I stumble across the threshold. He isn’t here.
“Jay?”
No answer. I move farther into the room, past the desk and space heater. Then I see him, lying on the floor, blood spattered on the wall and in a pool around his head. I drop to my knees, grab his hand. “Jay!”
But it’s no use. He can’t hear me. He’s cold, lifeless. His neck gapes open beneath his stubbled chin. He’s still dressed in the clothes he was wearing last night. His eyes are half-shut, and his dark hair is soaked in the puddle surrounding him. I fall back against the filing cabinet, screams erupting from someplace deep in my soul.
Cops swarm through the house as I sit in a kitchen chair. My sister, Corrine, is on her way. Someone brought me my robe from upstairs and helped me into it. It was that young officer, I think. The first one who arrived and escorted me back to the house. It was nice of her, but I’m still numb, my feet, my whole body.
The house is a wreck. I peek up and look out into the living room. Beer bottles and wineglasses litter every end table, even the fireplace mantel. Leftover dips and finger foods are spread across the counter, congealing, a disgusting mess. But who’d have thought anyone would be here before I’d had time to clear it all away? Who’d have thought my husband would be lying dead in his office the morning after his party? I cry into my fleecy sleeve. Who would do this to Jay? My life is collapsing around me, and I feel like I’ve fallen into a dark pit.
I hear Corrine’s low, Lauren Bacall–like voice as she comes through the front door. She’s talking to one of the cops. Then she’s beside me, leaning over my shoulder, her perfume filling my nostrils. But it doesn’t displace the smell of blood.

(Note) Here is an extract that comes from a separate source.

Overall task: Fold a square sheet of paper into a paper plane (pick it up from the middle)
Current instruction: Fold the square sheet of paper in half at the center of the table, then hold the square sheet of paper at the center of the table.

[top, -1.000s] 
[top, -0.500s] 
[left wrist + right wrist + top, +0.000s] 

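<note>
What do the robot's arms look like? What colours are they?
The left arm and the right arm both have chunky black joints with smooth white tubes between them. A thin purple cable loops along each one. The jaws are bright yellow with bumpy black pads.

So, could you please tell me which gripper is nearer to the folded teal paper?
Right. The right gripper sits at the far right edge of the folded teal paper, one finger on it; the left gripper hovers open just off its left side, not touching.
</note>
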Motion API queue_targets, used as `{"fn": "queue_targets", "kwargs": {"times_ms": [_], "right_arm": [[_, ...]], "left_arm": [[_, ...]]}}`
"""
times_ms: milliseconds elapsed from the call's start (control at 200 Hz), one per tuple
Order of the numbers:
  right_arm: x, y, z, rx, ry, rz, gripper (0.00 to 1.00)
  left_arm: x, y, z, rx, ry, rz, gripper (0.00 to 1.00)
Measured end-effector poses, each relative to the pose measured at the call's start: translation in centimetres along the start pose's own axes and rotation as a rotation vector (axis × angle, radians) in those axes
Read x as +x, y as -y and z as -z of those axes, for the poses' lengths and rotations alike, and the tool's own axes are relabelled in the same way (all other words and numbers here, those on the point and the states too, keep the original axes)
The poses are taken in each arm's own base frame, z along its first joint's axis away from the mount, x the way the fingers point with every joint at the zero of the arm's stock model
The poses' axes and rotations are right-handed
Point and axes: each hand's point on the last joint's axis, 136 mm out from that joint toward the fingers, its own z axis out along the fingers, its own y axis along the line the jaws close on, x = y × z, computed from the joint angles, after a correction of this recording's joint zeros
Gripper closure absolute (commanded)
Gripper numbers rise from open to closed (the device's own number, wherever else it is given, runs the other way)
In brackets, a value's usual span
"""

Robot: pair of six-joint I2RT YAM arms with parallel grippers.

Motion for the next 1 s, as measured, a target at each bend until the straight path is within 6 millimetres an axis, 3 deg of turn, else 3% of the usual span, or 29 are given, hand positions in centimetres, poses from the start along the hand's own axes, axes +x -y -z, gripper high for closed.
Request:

“What the hell happened, Molly?” She pulls me to standing and squeezes me in her arms.
I bury my face in her woolly coat.
“Ma’am, we need to ask you a few questions,” a man’s voice emanates from behind her.
Corrine turns to the cop and demands, “What’s happened here?”
“That’s what we’re trying to figure out. Let’s sit, okay?”
Somehow Corrine and I are sitting side by side while the husky, uniformed officer takes the chair across from us.
“I’m Sergeant Simmons,” he says, and lays a notepad on the table. “Mrs. Bradley?”
I clear my throat, swipe a tissue under my nose. “Yes?”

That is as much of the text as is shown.